Existe, ainda, um segundo aglomerado de ossos com uma escápula, rádio, falanges, costelas, entre outros, no qual foi descoberta uma pequena conta de colar em xisto, semelhante às restantes presentes no conjunto, que ingressam o colar artificialmente criado. O facto de a conta se encontrar colada pela concreção, bem como no colar artificial existirem contas unidas entre si pela concreção, sustenta a hipótese destas se terem realmente tratado de um colar completo.

Relativamente ao Número Mínimo de Indivíduos (NMI) é possível afirmar que no hipogeu das Lapas se encontravam pelo menos seis indivíduos. Este número mínimo foi sugerido por duas mandíbulas inteiras e fragmentos de outras quatro. Quanto aos restantes ossos, o número mínimo nunca ultrapassa os três a quatro indivíduos. Das mandíbulas existentes é destacável a existência de um indivíduo do sexo masculino (nº 1) e a robustez da mandíbula nº 2, podendo esta ter pertencido a um indivíduo do sexo masculino. No conjunto, exceptuando a mandíbula nº 1, mesmo sendo praticamente impossível aferir o sexo dos inumados, é possível observar a robustez vs gracilidade das mandíbulas tentando desta forma uma aproximação ao sexo dos mesmos. São destacáveis, pelo menos, um fragmento de mandíbula e um fragmento de queixo, que podem ser considerados como gráceis (nº 5 e nº 6). O nº 4, é menos robusto que os nº 1 e 2, contudo nunca mais grácil que os nº 5 e 6.

Relativamente à mandíbula nº 7 é possível afirmar que se trata de um individuo de sexo indeterminável, mas de idade jovem, até aos 18 anos. Este facto é passível de ser observado pela inexistência do 3º molar, que nasce geralmente entre os 18 e os 25 anos de idade e pelo desgaste do 1º molar, praticamente inexistente (dados transmitidos por Ana Maria Silva, a quem se agradece).
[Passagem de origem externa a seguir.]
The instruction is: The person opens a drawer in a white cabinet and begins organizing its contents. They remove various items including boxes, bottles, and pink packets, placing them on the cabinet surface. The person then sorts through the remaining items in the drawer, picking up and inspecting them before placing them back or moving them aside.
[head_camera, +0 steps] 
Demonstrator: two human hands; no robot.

Existe forte possibilidade desta mandíbula se fazer corresponder com os fémures e tíbias, em suposta conexão anatómica (nº 54 e 55 e nº 57 e 58). Existe, ainda, um fragmento mandibular que apresenta uma dentição (m1 e m2)

pouco ou nada desgastada. A presença do alvéolo para alojar a coroa do terceiro molar (dente do ciso) indica que este estava em formação. Assim sendo, mesmo não perceptível o sexo, é possível determinar que o indivíduo tinha mais de 12 e menos de 18 anos.